:: Task details ::
Your output should be the lines below from the one with "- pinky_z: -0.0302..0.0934" through the one with "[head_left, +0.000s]", copied exactly, pictures excluded.

:: Given data ::
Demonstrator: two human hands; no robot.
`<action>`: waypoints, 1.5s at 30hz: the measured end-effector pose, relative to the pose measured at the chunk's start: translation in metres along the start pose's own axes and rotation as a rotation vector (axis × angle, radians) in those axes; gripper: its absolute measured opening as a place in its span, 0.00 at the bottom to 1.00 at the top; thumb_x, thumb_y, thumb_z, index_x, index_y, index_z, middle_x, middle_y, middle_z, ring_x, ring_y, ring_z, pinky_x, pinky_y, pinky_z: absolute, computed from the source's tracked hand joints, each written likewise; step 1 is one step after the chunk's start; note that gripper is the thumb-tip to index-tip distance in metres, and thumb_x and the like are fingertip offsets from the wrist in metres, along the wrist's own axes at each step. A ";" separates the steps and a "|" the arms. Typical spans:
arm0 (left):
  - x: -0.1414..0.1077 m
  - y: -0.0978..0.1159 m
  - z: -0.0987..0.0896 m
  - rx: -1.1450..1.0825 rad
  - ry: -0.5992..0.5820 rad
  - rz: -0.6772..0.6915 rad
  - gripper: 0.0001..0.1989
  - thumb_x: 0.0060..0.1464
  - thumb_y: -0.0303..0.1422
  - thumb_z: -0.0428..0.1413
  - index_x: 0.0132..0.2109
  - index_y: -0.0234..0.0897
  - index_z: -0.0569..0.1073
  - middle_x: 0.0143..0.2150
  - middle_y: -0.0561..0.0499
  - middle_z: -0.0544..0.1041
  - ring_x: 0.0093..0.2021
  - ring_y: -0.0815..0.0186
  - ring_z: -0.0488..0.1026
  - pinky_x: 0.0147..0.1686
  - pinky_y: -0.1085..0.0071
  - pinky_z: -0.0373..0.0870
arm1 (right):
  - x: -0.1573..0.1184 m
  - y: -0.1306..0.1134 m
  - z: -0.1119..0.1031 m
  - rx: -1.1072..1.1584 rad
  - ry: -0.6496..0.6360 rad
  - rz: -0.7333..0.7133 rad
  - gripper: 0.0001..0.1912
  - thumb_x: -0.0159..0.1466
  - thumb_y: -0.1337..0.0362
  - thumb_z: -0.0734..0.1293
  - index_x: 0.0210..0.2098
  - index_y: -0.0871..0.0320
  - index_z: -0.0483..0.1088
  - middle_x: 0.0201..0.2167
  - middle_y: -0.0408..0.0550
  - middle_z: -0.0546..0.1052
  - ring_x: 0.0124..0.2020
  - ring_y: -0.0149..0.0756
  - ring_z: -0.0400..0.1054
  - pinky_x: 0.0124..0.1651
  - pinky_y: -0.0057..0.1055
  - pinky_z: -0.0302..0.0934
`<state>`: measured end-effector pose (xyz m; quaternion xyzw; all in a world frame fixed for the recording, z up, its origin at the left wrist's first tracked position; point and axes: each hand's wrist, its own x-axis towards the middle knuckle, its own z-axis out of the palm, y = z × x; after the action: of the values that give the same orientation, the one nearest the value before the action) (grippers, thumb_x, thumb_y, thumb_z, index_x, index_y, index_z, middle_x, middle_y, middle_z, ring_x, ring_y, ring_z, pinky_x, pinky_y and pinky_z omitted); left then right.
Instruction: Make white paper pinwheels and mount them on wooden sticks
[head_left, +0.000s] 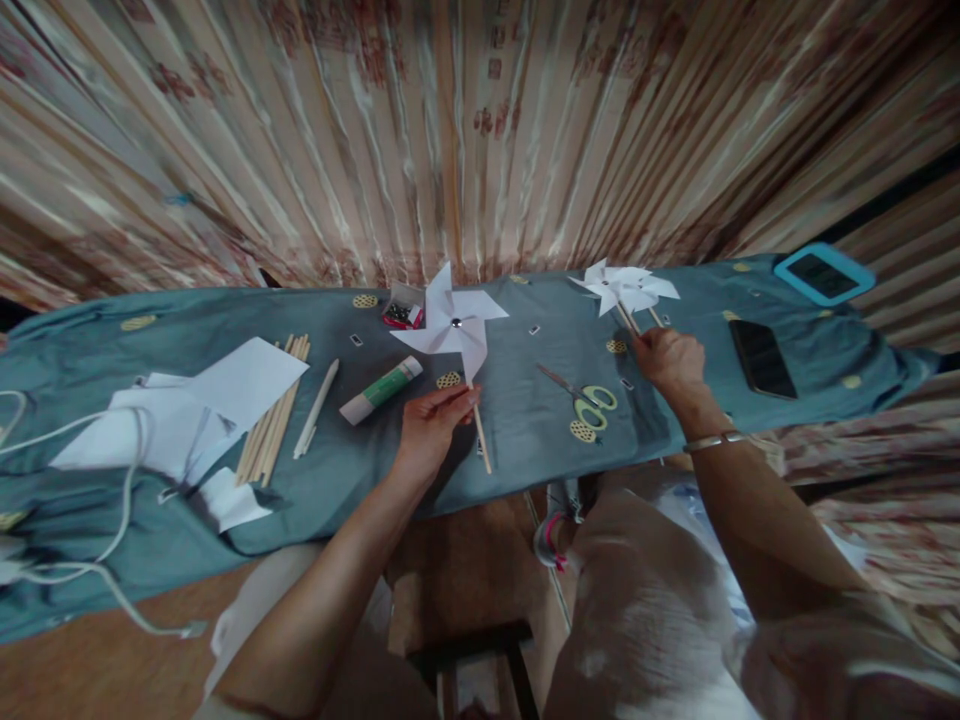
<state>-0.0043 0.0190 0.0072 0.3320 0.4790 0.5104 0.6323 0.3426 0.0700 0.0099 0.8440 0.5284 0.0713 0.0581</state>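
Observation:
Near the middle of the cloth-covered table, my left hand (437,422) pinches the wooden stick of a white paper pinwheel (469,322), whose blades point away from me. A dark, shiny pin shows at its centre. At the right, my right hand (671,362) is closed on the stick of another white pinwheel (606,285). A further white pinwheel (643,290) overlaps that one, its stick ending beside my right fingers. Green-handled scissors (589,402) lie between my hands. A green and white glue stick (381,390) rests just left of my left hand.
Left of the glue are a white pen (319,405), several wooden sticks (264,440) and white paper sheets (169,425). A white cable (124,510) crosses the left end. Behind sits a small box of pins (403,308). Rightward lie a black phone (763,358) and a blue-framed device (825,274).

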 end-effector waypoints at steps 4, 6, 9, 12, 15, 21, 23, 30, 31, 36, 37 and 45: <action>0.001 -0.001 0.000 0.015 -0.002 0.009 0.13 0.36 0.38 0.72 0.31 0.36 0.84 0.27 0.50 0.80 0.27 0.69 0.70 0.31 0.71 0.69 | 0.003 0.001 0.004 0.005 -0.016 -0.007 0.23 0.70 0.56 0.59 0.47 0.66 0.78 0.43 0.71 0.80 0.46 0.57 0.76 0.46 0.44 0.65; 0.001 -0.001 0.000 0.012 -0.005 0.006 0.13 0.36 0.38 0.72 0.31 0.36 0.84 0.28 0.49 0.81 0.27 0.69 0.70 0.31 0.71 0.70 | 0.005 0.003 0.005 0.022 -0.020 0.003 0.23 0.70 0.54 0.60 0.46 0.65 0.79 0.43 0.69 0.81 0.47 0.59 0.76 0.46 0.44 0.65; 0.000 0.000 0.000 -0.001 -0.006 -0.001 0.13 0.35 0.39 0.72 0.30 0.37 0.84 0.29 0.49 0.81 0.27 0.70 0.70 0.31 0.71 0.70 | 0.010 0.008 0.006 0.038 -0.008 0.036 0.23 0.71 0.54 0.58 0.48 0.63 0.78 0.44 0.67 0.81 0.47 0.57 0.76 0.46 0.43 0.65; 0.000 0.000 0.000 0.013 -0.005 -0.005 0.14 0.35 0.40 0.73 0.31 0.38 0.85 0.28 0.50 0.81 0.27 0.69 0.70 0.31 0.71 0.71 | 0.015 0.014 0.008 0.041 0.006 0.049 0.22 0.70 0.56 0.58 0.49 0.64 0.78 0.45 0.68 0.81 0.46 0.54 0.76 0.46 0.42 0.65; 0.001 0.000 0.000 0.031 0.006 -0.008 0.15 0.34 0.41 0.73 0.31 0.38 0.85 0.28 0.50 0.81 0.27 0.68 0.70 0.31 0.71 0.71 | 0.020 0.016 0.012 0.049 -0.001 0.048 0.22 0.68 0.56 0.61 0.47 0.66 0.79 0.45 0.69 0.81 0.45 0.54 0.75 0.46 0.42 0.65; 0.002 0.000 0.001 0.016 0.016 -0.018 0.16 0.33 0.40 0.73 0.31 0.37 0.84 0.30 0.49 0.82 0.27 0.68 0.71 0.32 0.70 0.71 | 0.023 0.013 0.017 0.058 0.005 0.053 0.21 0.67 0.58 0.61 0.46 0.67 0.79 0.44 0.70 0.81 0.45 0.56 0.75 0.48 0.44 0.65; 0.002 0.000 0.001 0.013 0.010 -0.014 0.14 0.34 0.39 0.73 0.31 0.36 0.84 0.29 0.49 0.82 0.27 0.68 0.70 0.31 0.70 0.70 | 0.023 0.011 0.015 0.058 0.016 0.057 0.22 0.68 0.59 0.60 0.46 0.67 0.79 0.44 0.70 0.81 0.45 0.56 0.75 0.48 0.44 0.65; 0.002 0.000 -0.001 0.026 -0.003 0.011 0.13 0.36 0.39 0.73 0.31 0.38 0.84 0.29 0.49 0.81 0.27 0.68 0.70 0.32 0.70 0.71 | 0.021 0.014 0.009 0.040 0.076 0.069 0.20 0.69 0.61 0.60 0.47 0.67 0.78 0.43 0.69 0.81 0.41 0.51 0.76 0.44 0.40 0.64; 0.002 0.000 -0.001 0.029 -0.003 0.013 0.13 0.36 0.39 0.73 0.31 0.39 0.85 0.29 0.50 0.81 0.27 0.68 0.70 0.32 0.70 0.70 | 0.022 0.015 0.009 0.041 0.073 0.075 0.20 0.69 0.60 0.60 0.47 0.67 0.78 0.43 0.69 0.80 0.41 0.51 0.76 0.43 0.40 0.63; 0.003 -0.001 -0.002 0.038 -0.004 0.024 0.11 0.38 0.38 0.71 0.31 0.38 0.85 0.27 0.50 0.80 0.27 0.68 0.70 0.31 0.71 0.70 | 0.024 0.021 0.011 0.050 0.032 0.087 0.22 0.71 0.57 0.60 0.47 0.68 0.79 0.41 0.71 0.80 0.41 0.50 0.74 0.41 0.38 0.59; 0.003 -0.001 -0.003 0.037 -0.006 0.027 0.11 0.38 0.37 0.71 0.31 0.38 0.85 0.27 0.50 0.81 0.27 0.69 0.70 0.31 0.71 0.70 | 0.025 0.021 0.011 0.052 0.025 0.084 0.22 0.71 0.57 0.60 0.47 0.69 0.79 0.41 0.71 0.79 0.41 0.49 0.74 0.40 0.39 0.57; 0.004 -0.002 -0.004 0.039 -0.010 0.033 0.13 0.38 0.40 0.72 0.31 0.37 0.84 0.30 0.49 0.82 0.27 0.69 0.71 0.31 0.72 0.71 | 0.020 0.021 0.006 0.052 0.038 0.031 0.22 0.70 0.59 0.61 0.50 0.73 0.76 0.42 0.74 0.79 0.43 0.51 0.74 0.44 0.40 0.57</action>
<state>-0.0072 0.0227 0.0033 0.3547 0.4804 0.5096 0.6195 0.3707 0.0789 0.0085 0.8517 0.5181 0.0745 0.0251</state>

:: Exercise result ::
  - pinky_z: -0.0302..0.0934
`<state>`: measured end-effector pose (xyz m; quaternion xyzw; all in a world frame fixed for the recording, z up, its origin at the left wrist's first tracked position; point and axes: each hand's wrist, its own x-axis towards the middle knuckle, its own z-axis out of the palm, y = z × x; after the action: of the values that give the same orientation, the one nearest the value before the action) (grippers, thumb_x, thumb_y, thumb_z, index_x, index_y, index_z, middle_x, middle_y, middle_z, ring_x, ring_y, ring_z, pinky_x, pinky_y and pinky_z omitted); left then right.
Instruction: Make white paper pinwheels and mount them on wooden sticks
[head_left, +0.000s] 

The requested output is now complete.